Digging Deeper With Machine Learning for Unbalanced Multimedia Data Categorization

Abstract

Since many real-world data sets have skewed class distributions—in which the majority of data instances (examples) belong to one class and considerably fewer instances belong to others—classifying unbalanced data is an important area of research. While minority instances (fraud in banking operations, abnormal cells in medical data, etc.) in many applications actually represent the concept of interest, a classifier induced from an imbalanced data set is more likely to be biassed towards the majority class and show very poor classification accuracy for the minority class. Unbalanced data classification, particularly for multimedia data, continues to be one of the most difficult issues in data mining and machine learning, despite substantial research efforts.

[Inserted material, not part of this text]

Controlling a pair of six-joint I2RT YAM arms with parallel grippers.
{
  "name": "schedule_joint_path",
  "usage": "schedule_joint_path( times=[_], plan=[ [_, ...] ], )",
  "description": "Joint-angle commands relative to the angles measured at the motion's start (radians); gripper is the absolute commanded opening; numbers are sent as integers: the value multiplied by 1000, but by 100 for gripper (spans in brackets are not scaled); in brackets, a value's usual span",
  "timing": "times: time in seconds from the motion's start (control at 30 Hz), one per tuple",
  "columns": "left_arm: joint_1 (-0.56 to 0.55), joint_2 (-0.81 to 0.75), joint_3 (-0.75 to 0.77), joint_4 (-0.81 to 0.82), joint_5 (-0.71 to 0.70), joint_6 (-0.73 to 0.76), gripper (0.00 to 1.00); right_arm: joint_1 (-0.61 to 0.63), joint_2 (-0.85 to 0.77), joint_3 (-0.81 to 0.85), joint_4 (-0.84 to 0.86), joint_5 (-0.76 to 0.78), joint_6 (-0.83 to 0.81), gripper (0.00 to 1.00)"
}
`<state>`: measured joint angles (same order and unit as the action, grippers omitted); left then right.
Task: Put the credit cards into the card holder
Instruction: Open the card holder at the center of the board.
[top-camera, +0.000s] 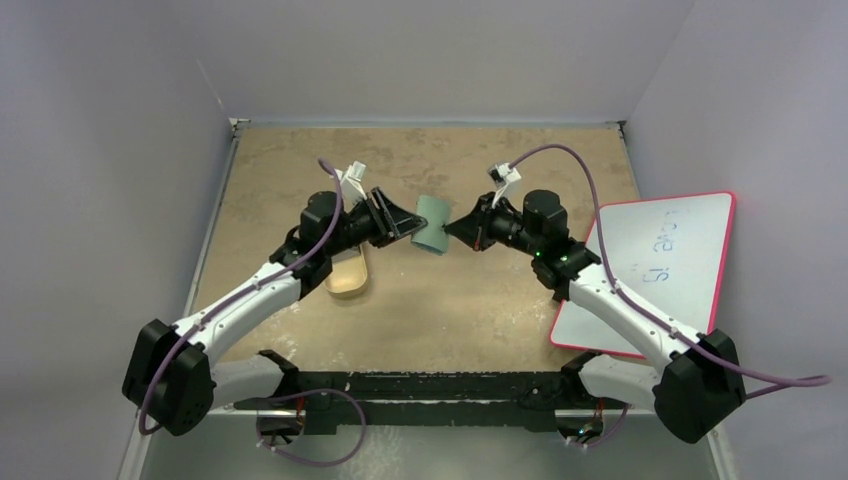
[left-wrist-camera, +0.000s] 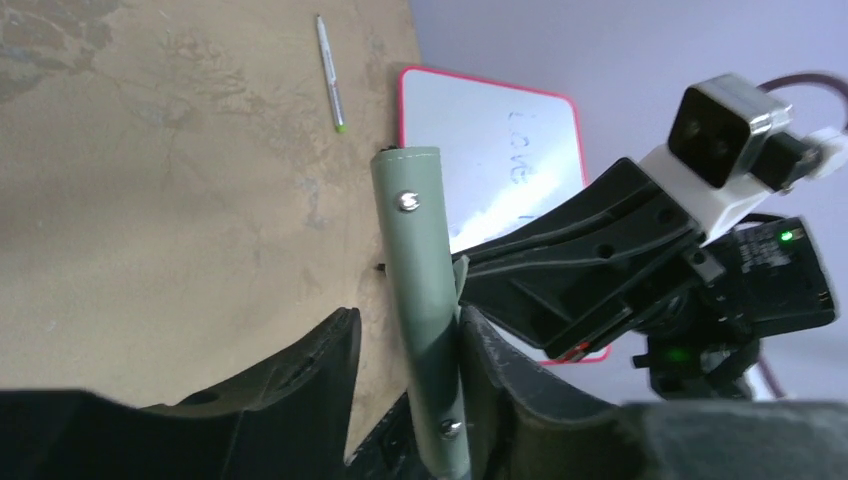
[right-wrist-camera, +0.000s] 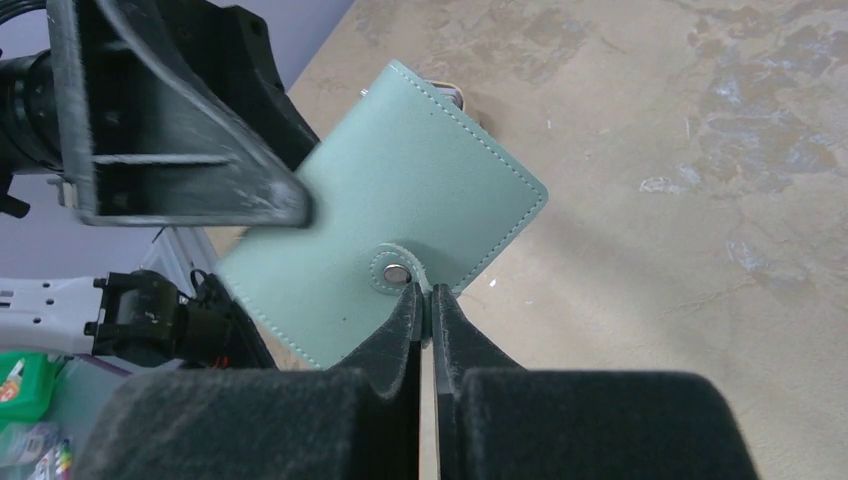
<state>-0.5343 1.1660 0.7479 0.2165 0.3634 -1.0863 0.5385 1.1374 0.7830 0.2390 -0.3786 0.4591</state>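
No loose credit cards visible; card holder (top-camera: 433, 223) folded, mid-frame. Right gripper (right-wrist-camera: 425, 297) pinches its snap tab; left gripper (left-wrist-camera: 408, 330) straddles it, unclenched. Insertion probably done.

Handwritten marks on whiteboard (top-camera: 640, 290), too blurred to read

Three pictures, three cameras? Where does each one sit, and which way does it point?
Top external: fixed high behind the robot, looking down on the table; left arm and right arm show whole, meeting at the card holder.
Left wrist: on the left arm, facing along the left gripper past the card holder's edge toward the whiteboard; own fingers show.
Right wrist: on the right arm, facing down the right gripper, shut on the card holder's tab; own fingers show.
Shared: all three see the card holder.
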Motion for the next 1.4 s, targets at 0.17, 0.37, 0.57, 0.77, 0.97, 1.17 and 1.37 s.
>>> schedule_joint_path(
  times=[0.17,0.37,0.57,0.77,0.97,1.17,1.37],
  plan=[
    [-18,-14,-39,37,-21,73,0,8,-43,-37,277,-290,113,0],
    [-18,-93,-112,55,-4,141,0,8,-58,-94,464,-400,237,0],
    [-18,-143,-96,-38,-62,216,0,13,-59,45,88,-103,175,32],
    [-18,-104,-14,-197,-166,348,0,24,-48,159,-165,63,273,55],
    [-18,-88,4,-177,-166,343,0,39,-5,173,-221,133,327,69],
    [-18,-72,1,-189,-171,354,0,45,52,122,-116,81,372,74],
    [-18,-54,-2,-190,-165,355,0,49,174,127,-84,21,364,72]
  ],
)
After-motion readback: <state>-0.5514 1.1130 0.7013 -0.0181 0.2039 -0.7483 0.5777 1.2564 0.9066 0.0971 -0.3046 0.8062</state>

In this research, we present an extended deep learning strategy to address this difficulty and get encouraging results in the classification of skewed multimedia data sets. In particular, we examine the combination of advanced empirical research on convolutional neural networks (CNNs), a cutting-edge deep learning technique, and bootstrapping techniques. Given that deep learning techniques, like CNNs, are typically computationally costly, we suggest feeding low-level features to CNNs and demonstrate that this may be done in a way that saves a significant amount of training time while still producing promising results. The experimental findings demonstrate how well our methodology performs in the TRECVID data set when it comes to categorising highly unbalanced data.